No había vuelto a montar a caballo desde que tenía veinte años. Dejé de hacerlo por una mala caída. Aún puedo escuchar el grito que dio mi madre cuando en plena carrera el caballo se desbocó y caí hacia atrás. El mayor de mis temores fue si podría volver a caminar. Cuando llegamos al hospital, y después de varias pruebas, el médico comprobó que apenas tenía sensibilidad en los pies, pero que no nos alarmáramos, que aún era pronto para dar un diagnóstico definitivo. Recuerdo que fue el mes más largo de toda mi vida. Finalmente, y a base de mucho reposo, fui recuperándome.
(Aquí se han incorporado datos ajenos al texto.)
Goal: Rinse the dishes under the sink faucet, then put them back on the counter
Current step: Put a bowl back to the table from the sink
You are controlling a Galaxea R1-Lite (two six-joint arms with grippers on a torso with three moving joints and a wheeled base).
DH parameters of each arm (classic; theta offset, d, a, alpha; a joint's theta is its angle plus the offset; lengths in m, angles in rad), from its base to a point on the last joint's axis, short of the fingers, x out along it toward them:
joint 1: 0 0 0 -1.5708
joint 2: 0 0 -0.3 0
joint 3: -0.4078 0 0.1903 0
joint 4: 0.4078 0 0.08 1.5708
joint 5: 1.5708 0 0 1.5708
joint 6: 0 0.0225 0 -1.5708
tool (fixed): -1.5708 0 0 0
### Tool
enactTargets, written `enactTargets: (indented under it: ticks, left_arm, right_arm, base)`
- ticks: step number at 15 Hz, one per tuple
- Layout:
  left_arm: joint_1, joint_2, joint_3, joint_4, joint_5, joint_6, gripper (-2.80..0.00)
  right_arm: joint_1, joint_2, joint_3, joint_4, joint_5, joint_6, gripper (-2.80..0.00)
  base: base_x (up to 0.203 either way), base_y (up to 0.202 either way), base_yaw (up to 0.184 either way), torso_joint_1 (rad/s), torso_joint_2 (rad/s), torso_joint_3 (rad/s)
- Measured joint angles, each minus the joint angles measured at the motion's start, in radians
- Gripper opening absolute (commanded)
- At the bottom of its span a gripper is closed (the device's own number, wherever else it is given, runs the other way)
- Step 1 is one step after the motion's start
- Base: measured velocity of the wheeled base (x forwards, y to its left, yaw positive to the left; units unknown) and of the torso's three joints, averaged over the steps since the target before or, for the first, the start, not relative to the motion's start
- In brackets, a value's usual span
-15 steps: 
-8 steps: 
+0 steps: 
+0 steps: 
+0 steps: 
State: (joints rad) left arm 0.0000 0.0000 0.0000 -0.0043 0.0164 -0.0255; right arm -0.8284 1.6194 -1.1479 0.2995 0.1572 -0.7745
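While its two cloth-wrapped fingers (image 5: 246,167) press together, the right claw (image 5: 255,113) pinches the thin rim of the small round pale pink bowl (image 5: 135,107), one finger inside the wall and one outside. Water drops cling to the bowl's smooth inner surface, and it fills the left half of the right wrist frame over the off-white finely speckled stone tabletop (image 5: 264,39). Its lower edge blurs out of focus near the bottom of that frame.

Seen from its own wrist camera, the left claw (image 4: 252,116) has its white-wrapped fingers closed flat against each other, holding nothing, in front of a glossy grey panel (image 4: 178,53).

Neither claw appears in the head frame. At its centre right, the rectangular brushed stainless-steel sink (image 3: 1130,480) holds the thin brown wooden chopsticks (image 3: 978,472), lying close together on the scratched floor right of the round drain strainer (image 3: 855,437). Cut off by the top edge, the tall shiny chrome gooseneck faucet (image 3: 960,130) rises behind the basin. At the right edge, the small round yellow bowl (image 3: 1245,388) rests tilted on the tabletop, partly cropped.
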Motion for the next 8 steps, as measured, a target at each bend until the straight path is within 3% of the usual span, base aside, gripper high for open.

Al cabo de ocho meses ya pude volver a andar con normalidad.

Diez años más tarde vuelvo a estar en el mismo lugar. Como cada verano, vengo a pasar unos días en la granja de mis padres. Por las mañanas siempre me quedo un rato viendo cómo mi padre entrena con Bólido, el caballo con el que yo empecé. Él siempre había sido un buen jinete y quería que su hijo también lo fuese. Después del accidente sé que en parte se quedó algo decepcionado, pero el hecho de que casi me quedara inválido hizo que yo le cogiese miedo y, muy a su pesar, lo dejé.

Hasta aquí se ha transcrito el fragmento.